The RSRQ measurement provides additional information when RSRP is not sufficient to make a reliable handover or cell reselection decision. RSRQ is the ratio between the RSRP and the Received Signal Strength Indicator (RSSI), and depending on the measurement bandwidth, means the number of resource blocks. RSSI is the total received wideband power including all interference and thermal noise. As RSRQ combines signal strength as well as interference level, this measurement value provides additional help for mobility decisions.

Assume that only reference signals are transmitted in a resource block, and that data and noise and interference are not considered. In this case RSRQ is equal to -3 dB. If reference signals and subcarriers carrying data are equally powered, the ratio corresponds to 1/12 or -10.79 dB. At this point it is now important to prove that the UE is capable of detecting and decoding the downlink signal under bad channel conditions, including a high noise floor and different propagation conditions that can be simulated by using different fading profiles.

I will be adding some conformance test logs at the 3G4G website for Measurement and Cell Selection/Re-selection that will give some more information about this.

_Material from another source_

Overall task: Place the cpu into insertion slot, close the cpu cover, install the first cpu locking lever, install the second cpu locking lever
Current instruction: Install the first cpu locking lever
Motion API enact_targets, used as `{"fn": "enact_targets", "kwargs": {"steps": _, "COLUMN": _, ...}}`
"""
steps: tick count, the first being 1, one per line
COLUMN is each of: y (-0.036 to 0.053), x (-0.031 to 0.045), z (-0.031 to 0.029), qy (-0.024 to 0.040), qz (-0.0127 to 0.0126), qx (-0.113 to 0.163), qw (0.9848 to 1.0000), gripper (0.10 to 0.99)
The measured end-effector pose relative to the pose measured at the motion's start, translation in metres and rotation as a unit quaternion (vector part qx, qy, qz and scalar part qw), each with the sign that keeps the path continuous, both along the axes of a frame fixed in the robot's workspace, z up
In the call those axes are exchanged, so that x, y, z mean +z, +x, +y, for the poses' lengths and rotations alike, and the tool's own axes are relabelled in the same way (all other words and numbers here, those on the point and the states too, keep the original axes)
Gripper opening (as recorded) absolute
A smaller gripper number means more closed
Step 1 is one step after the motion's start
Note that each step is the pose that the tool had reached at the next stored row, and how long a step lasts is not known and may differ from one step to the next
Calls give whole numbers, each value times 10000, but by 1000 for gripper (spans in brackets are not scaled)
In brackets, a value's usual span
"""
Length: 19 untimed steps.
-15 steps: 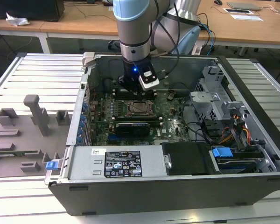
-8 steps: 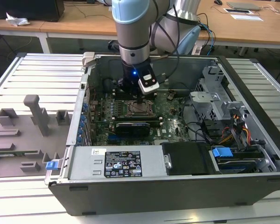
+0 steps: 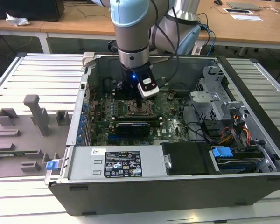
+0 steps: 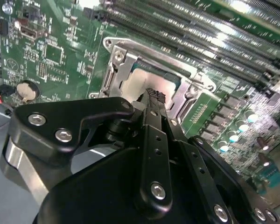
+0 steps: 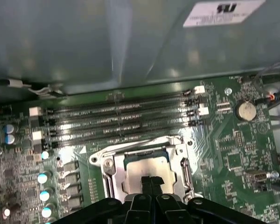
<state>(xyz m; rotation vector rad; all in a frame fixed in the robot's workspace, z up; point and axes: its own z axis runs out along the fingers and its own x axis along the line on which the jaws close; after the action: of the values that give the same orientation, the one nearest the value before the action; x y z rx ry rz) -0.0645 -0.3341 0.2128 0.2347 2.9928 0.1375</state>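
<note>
In the exterior view my gripper point(image 3: 138, 100) reaches down into the open computer case and hangs right over the insertion slot point(image 3: 139, 109) on the green motherboard. The cpu point(image 5: 139, 169) point(image 4: 133, 82) lies in that slot with its pale silver top facing up. The cpu cover point(image 5: 130, 148) point(image 4: 149, 58), a silver metal frame, lies around the chip. In both wrist views the gripper point(image 5: 151, 179) point(image 4: 154, 95) is shut, its two black fingertips pressed together just above or on the chip's top. I see nothing between them. I cannot make out the locking levers.
Several long memory slots point(image 5: 121, 121) point(image 4: 200, 28) run beside the socket, towards the case wall point(image 5: 107, 42). A black expansion card point(image 3: 139, 127) lies on the socket's other side. A coin battery point(image 5: 246, 110), cables and a metal drive cage point(image 3: 214, 102) sit nearby. A grey fixture tray point(image 3: 23, 135) lies outside the case.
</note>
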Motion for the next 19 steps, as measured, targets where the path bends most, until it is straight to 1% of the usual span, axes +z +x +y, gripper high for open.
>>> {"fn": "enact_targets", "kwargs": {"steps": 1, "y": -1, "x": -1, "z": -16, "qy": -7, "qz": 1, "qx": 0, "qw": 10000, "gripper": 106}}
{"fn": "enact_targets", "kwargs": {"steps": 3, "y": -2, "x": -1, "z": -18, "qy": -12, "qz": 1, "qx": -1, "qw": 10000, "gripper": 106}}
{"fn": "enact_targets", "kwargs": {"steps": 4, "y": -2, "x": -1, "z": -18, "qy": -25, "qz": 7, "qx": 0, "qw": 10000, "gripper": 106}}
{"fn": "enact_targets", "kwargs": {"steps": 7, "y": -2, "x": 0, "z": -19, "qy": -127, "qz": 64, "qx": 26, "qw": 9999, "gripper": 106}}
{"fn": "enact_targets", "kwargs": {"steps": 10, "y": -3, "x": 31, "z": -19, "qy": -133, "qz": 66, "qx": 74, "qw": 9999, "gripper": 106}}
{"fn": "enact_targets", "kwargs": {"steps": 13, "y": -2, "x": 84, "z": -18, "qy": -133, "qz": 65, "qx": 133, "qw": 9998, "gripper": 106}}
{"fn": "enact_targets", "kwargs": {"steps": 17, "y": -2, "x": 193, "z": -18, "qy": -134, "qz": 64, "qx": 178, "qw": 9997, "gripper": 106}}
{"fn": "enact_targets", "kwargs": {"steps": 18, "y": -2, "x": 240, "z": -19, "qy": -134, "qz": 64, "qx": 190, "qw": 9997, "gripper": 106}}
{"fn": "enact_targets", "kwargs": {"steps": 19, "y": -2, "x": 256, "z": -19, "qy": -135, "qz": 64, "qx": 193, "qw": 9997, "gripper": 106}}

In case you can provide a much simpler explanation or reference please feel free to add in the comment.

11 comments:

Anonymous said...

Thanks for the clearing up RSRQ for me.

Anonymous said...

Hi, since I can't find small piece of information about it anywhere, I'll try such a question related to this subject here: I just wonder, how this measurement can be cell specific. You compare RSRP to CPICH RSCP. As far as I know CPICH RSCP measurement takes place after despreading, which makes it possible to talk about the power specific for the given code. Is there any similar mechanism applied in RSRP case? The definition found in 3GPP is so simple that one could understand that not only the power from the measured cell is measured, but all interference as well. Of course it doesn't make any sense, however I didn't find any clear statement, how the power of the measured cell only is measured.

Nirbhay said...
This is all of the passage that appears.